Rather than a promising herald, Luhrmann’s pilot is the thing The Get Down must work to overcome, something that the creators seem to recognize in the more focused later episodes. Frenetic instead of exciting and bizarre where it might have been successfully weird, the series’ first episode runs wild, a hash of jarring tonal shifts, woeful over-direction, and an unwieldy mix of characters. Luhrmann is at pains to lay out the series’ epic narrative, thematic scope and aesthetic ambitions; a keen sense of that pain overwhelms viewers' chances of finding pleasure, much less coherence, in his vision.

At the center of that vision is the plight of Ezekiel “Books” Figuero (Justice Smith), a biracial teenage orphan with a passion for poetry and for a Puerto Rican named Mylene (Herizen Guardiola). Mylene’s desire to become the next Donna Summer separates her from Zeke, as does the will of her repressive pastor father (Giancarlo Esposito). Though he accompanies her well on the piano, Zeke lacks her ambition, her fire to perform: Mylene can’t see him as a partner in escaping the Bronx. The tension between the young couple is the series’ primary metaphor for its depiction of the end of disco, the rise of rap, and a relationship between the two genres that is more symbiotic than it might first appear.

Zeke’s savior appears in the form of Shaolin Fantastic (Shameik Moore), a young hustler and notorious graffiti artist with some low-down connections. When he’s not servicing local gang boss Fat Annie and her frightening son Cadillac (Yahya Abdul-Mateen II), Shao apprentices at the elbow of Grandmaster Flash (Mamoudou Athie) himself, at this early date a turntable maestro turning out the neighborhood at regular “get-down” shows (the real Grandmaster Flash is credited as a producer, as are Nas and hip-hop historian Nelson George). Following an extremely convoluted subplot involving a purloined disco record, Zeke and Shao cross paths, and a hip-hop pact forms: Shao will learn to DJ, Zeke will rise from street poet to MC, and together they’ll rule the borough and beyond.

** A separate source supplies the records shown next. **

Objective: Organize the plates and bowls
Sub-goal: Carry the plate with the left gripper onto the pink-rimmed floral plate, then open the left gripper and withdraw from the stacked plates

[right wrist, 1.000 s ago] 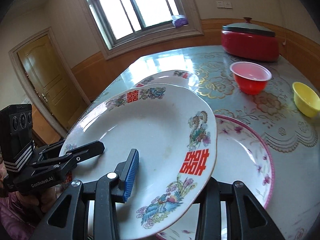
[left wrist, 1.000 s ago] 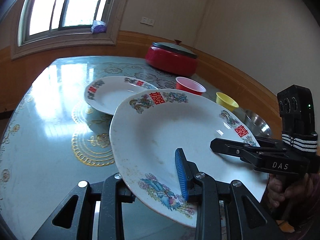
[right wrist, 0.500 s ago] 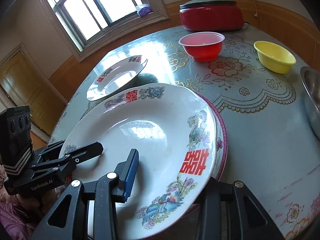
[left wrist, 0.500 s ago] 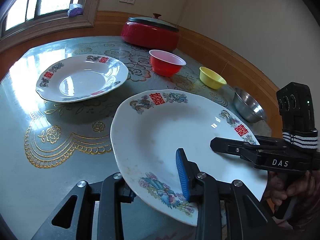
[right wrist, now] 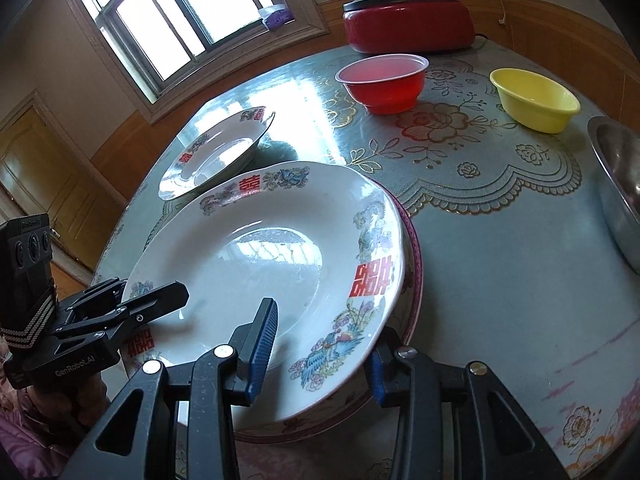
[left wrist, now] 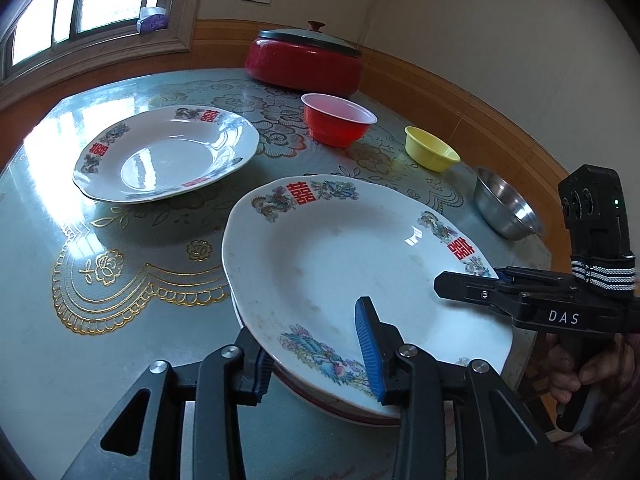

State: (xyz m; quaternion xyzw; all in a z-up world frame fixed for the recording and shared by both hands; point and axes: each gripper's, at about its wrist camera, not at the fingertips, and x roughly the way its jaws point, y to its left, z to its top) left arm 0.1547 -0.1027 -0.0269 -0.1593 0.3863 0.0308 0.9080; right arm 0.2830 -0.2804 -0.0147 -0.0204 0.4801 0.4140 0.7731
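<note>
A white plate (left wrist: 340,256) (right wrist: 256,256) with red characters and bird patterns lies on a pink-rimmed plate (right wrist: 414,264) (left wrist: 340,412) near the table's front edge. My left gripper (left wrist: 312,332) (right wrist: 148,288) straddles its near rim, one blue pad above and one below. Its jaws are opening and look loose on the rim. On the opposite rim my right gripper (right wrist: 322,332) (left wrist: 472,278) is shut, one pad on top and one underneath. A second matching white plate (left wrist: 168,156) (right wrist: 216,152) sits alone farther back.
A red bowl (left wrist: 338,120) (right wrist: 382,84), a yellow bowl (left wrist: 430,154) (right wrist: 534,100) and a steel bowl (left wrist: 506,208) (right wrist: 618,184) stand in a row along the patterned table (left wrist: 60,360). A lidded red pot (left wrist: 304,60) sits at the back by the wall.
The white plate came down with both grippers and now rests on the pink-rimmed plate. Over the last half second both hands have hardly shifted.
</note>
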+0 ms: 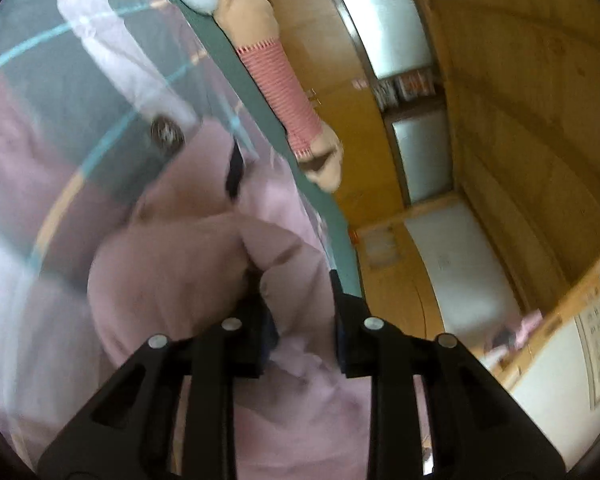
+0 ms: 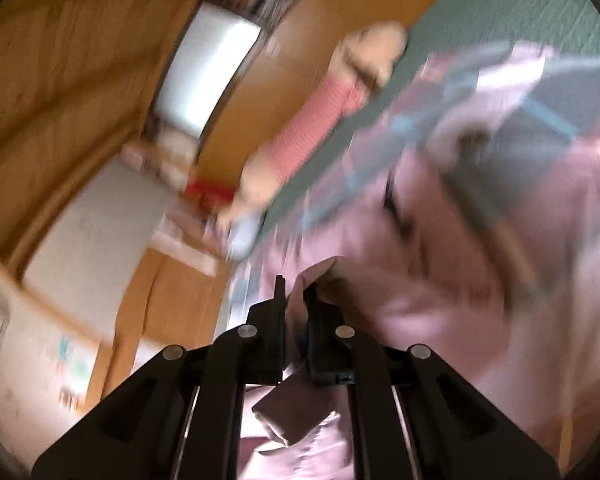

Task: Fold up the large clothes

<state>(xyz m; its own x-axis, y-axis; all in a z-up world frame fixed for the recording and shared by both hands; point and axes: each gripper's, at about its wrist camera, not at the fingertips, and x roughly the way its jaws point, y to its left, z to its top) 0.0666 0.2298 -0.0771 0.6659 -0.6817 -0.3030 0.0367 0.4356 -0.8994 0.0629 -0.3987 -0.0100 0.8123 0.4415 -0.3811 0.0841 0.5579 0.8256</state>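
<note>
A large pink garment (image 1: 188, 256) with a grey panel and blue and orange stripes hangs in front of both cameras. My left gripper (image 1: 296, 280) has pink fabric bunched between its jaws, which stand moderately apart around the cloth. In the right wrist view the same pink garment (image 2: 440, 288) fills the right side. My right gripper (image 2: 294, 292) is shut on a fold of it, its jaws nearly together. Both views are blurred by motion.
A green mat (image 1: 268, 120) lies under the garment, on a wooden floor (image 1: 364, 128). A stuffed doll with a pink striped middle (image 1: 280, 92) lies at the mat's edge, also in the right wrist view (image 2: 312, 128). White cabinets (image 1: 456, 264) stand beyond.
</note>
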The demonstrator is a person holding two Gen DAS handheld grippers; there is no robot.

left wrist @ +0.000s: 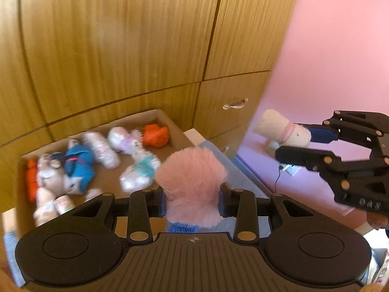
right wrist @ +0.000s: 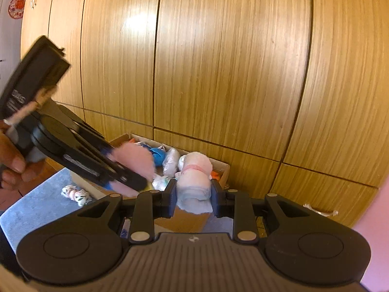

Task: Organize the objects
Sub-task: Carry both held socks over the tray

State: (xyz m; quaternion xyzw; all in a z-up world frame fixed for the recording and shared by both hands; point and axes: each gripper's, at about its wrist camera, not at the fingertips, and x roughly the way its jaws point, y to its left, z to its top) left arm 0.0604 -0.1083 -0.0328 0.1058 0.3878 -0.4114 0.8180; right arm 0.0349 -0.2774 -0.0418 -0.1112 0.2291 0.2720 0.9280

“True as the night turns black, this ain’t no fairy tale,” Zeke raps in the second episode. But the world of The Get Down is one in which the heroes triumph, the kids are all right, and the right party can change your life. It’s a novel way to tell the story of a musical genre traditionally wrought through (often dark) founding myths. It’s also a way to go really, exceptionally wrong, as The Get Down pilot frequently does. An excess of kitsch and corny dialogue upsets the show’s already perilous balance of high-toned allegory and street credibility. The second and third episodes relax into more intuitive pacing, and a more thoughtful approach to character, leading not with flash and labored set pieces but the psyches and relationships that will ultimately hold the show together.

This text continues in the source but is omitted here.